Introduction
This is a summary of HTTP-related content after reading Xiao Jia’s book “HTTP Packet Sniffing Practice,” focusing mainly on message structures. (Note: Reading the book and writing this took 5 days).
HTTP Message Structure
There are two types of HTTP messages: Request and Response.
HTTP Request
An HTTP request consists of three parts: the Request Line, the Request Headers, and the Body.
- The first line (Request Line) contains the Method, URI, and protocol version. Example:
GET https://blog.yexca.net/ HTTP/2 - The second part is the Headers.
- The third part is the Body.
Note: There is an empty line between the Headers and the Body.
HTTP Response
The structure of an HTTP response is basically the same as a request, also divided into three parts: the Response Line (Status Line), the Response Headers, and the Body.
- The first line contains the protocol version, status code, and status message. Example: HTTP/2 200
- The second part is the Headers.
- The third part is the Body.
Note: There is an empty line between the Headers and the Body.
HTTP Methods and Status Codes
URL Format
URL stands for Uniform Resource Locator. It’s used to describe the address of a resource on the Internet.
The basic format of a URL is:
schema://host[:port#]/path/.../[?query-string][#anchor]

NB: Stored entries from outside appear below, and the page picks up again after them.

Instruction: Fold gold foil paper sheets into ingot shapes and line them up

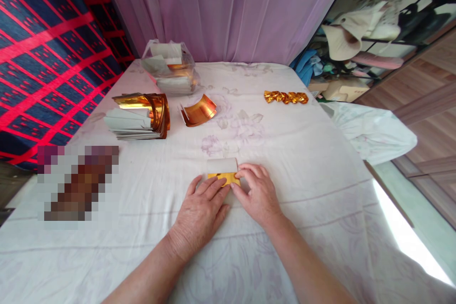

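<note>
A small sheet of gold foil paper [224,179] lies on the cloth in front of me, partly folded, its pale grey back showing along the far side. My left hand [201,204] rests flat over its near left part, fingers stretched out and fingertips pressing on the gold. At the right edge, my right hand [258,192] has its thumb and curled index finger closed on the paper. The fingers cover the near edge of the sheet.
Stacked gold foil sheets [142,118] lie left, near a loose curved foil sheet [199,111]. Behind them stands a clear plastic bag [171,69] of more sheets. A row of folded gold pieces [286,97] lies back right. A pixelated patch [81,183] hides something left.
</note>
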`<action>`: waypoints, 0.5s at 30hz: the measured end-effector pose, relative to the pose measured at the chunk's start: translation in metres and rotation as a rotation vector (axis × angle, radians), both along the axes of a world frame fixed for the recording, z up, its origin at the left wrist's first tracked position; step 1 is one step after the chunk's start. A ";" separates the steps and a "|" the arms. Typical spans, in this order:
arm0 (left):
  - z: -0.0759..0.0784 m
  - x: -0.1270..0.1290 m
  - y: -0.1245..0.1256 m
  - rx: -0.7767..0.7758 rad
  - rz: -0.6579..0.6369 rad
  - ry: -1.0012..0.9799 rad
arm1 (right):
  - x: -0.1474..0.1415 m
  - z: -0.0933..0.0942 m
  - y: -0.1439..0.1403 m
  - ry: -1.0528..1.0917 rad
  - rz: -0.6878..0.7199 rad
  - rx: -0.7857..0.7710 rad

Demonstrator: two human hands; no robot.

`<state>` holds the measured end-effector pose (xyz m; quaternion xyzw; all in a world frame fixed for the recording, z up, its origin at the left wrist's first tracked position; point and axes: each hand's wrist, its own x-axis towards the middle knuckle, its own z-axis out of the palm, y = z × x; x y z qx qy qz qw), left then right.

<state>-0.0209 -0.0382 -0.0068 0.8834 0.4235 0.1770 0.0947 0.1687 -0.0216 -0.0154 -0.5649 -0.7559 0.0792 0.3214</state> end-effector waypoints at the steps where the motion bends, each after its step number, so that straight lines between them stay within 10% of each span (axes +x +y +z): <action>1: 0.000 0.000 0.000 -0.002 0.000 0.002 | 0.000 0.000 0.000 0.000 -0.001 -0.004; 15: -0.002 -0.001 0.000 0.010 0.004 0.011 | 0.019 -0.008 0.005 0.077 0.129 -0.099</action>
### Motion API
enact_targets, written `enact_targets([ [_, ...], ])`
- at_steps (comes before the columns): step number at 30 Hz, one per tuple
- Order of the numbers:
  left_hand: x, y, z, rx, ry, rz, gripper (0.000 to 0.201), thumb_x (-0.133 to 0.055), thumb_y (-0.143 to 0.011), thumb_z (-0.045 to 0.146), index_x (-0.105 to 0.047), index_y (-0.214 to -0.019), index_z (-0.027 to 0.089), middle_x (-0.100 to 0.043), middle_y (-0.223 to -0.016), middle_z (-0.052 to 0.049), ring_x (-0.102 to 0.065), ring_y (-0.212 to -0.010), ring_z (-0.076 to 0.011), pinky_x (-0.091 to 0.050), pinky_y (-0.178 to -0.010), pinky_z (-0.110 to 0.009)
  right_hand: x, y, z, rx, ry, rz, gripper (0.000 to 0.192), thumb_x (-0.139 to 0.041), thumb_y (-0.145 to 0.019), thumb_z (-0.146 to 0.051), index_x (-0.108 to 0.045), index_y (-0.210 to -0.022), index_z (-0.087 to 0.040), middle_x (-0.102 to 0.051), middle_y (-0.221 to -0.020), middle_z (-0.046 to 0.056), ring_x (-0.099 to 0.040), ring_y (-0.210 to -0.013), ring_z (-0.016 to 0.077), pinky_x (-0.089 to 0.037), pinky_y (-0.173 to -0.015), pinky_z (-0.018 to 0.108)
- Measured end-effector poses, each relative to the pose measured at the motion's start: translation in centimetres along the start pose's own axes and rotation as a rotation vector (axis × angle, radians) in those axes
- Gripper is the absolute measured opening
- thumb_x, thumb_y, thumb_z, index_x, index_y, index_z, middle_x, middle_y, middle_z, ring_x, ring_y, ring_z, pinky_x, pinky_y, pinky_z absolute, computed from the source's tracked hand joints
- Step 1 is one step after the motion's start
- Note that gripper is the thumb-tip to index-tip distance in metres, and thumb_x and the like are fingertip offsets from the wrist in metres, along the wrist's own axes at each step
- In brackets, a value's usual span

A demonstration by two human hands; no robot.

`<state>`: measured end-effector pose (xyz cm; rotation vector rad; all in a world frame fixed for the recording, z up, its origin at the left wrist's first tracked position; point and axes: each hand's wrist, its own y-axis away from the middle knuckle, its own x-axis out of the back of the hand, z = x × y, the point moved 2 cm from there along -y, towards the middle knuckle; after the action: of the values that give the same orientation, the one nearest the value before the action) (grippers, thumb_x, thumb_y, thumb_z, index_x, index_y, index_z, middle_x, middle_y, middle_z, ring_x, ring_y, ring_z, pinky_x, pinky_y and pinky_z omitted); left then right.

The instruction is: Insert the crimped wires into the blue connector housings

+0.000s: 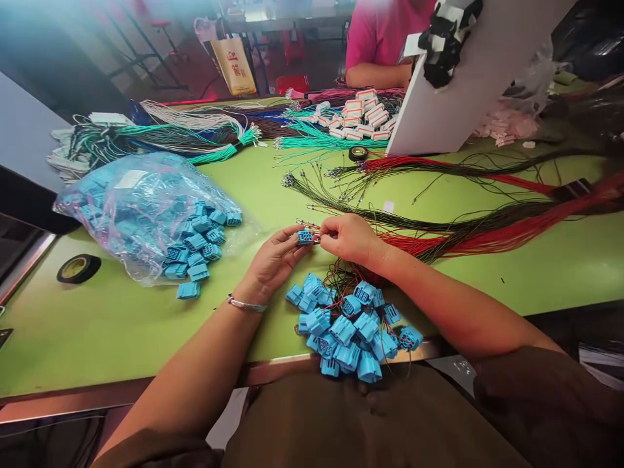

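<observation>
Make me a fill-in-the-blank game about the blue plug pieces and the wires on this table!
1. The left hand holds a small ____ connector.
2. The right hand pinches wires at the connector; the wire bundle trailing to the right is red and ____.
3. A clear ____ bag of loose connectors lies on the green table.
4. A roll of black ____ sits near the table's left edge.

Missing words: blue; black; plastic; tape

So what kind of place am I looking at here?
Probably a wire-harness assembly workshop: long bundles of red and black wires cross a green worktable, and the left hand holds a small blue plastic connector above a pile of blue connectors.
</observation>
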<state>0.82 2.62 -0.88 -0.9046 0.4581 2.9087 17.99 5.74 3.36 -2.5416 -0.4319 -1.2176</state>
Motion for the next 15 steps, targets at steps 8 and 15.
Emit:
enact_targets([
  [8, 0.24, -0.05, 0.02, -0.005, -0.027, -0.021, 0.025, -0.082, -0.07, 0.017, -0.076, -0.094, 0.015, -0.076, -0.1, -0.007, -0.071, -0.092, -0.0145, -0.056, -0.089, -0.026, -0.39, 0.03, 0.65, -0.02, -0.016, -0.007, 0.022, -0.056, -0.075, -0.028, -0.075, -0.078, -0.018, -0.061, -0.06, 0.0, -0.045, -0.058, 0.0111, -0.027, -0.057, 0.025],
  [15, 0.06, 0.16, 0.06, -0.033, -0.076, -0.02, 0.025, -0.084, -0.067, 0.017, -0.076, -0.09, 0.015, -0.076, -0.097, -0.007, -0.071, -0.092, -0.0155, -0.055, -0.091, -0.029, -0.35, -0.32, 0.55, -0.021, -0.009, -0.113, 0.022, -0.052, -0.076, -0.027, -0.066, -0.064, -0.016, -0.054, -0.058, -0.001, -0.042, -0.059, 0.0108, -0.025, -0.058, 0.026],
])
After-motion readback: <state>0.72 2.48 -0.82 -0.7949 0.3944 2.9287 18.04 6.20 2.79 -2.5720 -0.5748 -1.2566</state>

| Attribute | Description |
|---|---|
| schema | Specifies the underlying protocol (e.g., http, https, ftp) |
| host | The IP address or domain name of the HTTP server |
| port# | The default port for HTTP is 80; it can be omitted if using the default. Otherwise, it must be specified |
| path | The path to the resource |
| query-string | Data sent to the HTTP server |
| anchor | An internal page hyperlink |
HTTP Request Methods
| No. | Method | Description |
|---|---|---|
| 1 | GET | Requests a specific resource and returns the entity body |
| 2 | HEAD | Similar to GET, but the response has no body; used to retrieve headers |
| 3 | POST | Submits data to be processed (e.g., form submission or file upload). Data is included in the body. May create new resources or modify existing ones |
| 4 | PUT | Replaces the content of the target resource with the uploaded data |
| 5 | DELETE | Requests the server to delete the specified resource |
GET vs. POST
- GET data is appended to the URL, separated by a
?(query-string, key-value pairs), and parameters are connected with&. POST puts data in the HTTP message Body. - GET has size limits (due to browser URL length limits). POST has no size limits for data.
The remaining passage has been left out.